While some readers will not take their stand for the truth until the great harvest, many will be convicted and make immediate decisions on the topic of the tract. Often people who receive literature do not request additional Bible studies but simply make decisions on the light given in the tract they received.

In 2013, a church member placed a literature rack in a Christian bookstore, of course, with the store’s permis­sion. Later, a customer took one of the free tracts, which happened to be on the Sabbath. The customer was so impressed that he returned to the Christian bookstore and showed the tract to the store owner. The store owner was also convicted—so much so that he began to close his bookstore on the Sabbath from then on.

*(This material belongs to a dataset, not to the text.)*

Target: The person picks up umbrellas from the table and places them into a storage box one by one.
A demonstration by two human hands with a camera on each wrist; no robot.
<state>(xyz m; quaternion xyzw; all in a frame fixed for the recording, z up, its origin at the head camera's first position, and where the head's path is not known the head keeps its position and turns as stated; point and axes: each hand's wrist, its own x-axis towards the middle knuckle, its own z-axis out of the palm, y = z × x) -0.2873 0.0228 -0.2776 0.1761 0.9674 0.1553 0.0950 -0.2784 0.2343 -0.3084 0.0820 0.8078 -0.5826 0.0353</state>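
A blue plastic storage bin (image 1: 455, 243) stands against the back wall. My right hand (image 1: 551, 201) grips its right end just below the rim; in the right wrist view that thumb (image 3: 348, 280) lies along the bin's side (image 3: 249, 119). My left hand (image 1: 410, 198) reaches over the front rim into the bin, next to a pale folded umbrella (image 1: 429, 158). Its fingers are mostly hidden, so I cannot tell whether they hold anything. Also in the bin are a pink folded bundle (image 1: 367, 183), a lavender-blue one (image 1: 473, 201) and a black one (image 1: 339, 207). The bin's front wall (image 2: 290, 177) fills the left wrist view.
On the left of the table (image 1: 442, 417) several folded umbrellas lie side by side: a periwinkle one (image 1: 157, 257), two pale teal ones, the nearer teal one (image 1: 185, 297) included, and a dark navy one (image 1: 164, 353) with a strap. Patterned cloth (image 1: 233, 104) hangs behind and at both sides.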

It is not unusual for literature to produce some immediate baptisms. According to our statistics at GLOW for the North American Division, pamphlets tend to produce one Bible study request per 1,000 tracts distributed. Some of these do lead to baptisms.

Commenting on early Adventist baptismal success with literature ministry, Andrews University history professor Brian E. Strayer states, “By 1874, when the General Conference Tract and Missionary Society was formed . . . , nearly 5 million pages of Seventh-day Adventist literature were being distributed each year. Adventist leader John Loughborough credited the Tract and Missionary societies with ‘creating and increasing a missionary spirit . . . of direct labor for the salvation of souls’ in church members’ hearts. The results were inspirational as well: from 1871 on, as many souls were won through tracts and literature ministries as by public evangelists, according to Loughborough.”6

Literature still has the power to con­vict and convert. The more literature we begin to distribute, the more results we will witness. The top literature-distributing conference in the North American Division averages only two to three tracts per member per month, currently. The story illustrates what could happen much more frequently if our members distributed more litera­ture on a regular basis.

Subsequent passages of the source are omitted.